What is needed: Answer with the exact lines of the following material from the one containing "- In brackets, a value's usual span" through the one containing "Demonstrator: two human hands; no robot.", both end lines included.

Data section:
——————
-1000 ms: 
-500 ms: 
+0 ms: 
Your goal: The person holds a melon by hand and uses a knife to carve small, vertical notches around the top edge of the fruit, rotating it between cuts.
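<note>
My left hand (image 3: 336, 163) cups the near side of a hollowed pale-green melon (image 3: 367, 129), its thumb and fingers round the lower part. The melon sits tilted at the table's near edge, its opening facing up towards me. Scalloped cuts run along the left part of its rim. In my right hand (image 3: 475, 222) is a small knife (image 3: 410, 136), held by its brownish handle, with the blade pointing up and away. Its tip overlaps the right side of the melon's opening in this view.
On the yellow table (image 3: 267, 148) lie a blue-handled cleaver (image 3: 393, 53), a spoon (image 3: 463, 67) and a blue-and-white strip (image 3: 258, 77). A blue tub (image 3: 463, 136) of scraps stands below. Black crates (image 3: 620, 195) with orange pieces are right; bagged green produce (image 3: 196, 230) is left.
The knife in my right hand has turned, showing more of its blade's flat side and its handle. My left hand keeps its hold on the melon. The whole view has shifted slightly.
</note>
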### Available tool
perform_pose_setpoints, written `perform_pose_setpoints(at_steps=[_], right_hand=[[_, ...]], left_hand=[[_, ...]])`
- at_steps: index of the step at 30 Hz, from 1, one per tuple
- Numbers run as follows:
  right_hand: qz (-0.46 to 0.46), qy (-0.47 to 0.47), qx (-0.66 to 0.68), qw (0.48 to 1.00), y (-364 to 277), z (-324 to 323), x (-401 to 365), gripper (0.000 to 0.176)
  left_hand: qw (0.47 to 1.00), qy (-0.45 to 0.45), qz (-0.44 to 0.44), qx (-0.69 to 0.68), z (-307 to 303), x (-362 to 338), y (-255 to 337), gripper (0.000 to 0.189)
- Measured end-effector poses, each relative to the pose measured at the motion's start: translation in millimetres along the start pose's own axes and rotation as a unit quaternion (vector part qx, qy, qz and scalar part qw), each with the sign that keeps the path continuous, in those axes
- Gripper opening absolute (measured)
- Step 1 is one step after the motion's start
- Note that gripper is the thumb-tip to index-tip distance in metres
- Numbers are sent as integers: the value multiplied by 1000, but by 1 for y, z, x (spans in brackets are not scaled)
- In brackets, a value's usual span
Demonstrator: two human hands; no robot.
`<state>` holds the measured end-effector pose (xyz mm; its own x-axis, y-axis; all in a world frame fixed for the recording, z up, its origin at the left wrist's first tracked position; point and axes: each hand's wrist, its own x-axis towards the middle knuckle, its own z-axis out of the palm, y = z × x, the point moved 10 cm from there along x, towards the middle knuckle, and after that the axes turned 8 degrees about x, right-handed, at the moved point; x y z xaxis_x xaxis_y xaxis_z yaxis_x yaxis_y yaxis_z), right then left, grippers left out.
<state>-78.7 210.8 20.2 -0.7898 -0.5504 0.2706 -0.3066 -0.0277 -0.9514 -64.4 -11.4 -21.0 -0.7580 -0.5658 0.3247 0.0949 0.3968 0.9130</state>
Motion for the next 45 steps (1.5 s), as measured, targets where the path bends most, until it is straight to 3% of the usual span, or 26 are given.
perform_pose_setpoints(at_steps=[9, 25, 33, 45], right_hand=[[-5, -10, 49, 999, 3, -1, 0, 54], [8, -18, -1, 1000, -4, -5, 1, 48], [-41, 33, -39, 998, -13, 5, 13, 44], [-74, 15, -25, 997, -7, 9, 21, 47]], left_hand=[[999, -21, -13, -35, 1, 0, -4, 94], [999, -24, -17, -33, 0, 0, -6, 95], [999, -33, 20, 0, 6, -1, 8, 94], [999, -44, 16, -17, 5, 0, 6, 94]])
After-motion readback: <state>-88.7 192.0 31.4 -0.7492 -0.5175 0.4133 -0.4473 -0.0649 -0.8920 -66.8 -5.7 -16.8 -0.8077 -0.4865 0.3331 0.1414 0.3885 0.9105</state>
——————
Response box:
- In brackets, a value's usual span
Demonstrator: two human hands; no robot.

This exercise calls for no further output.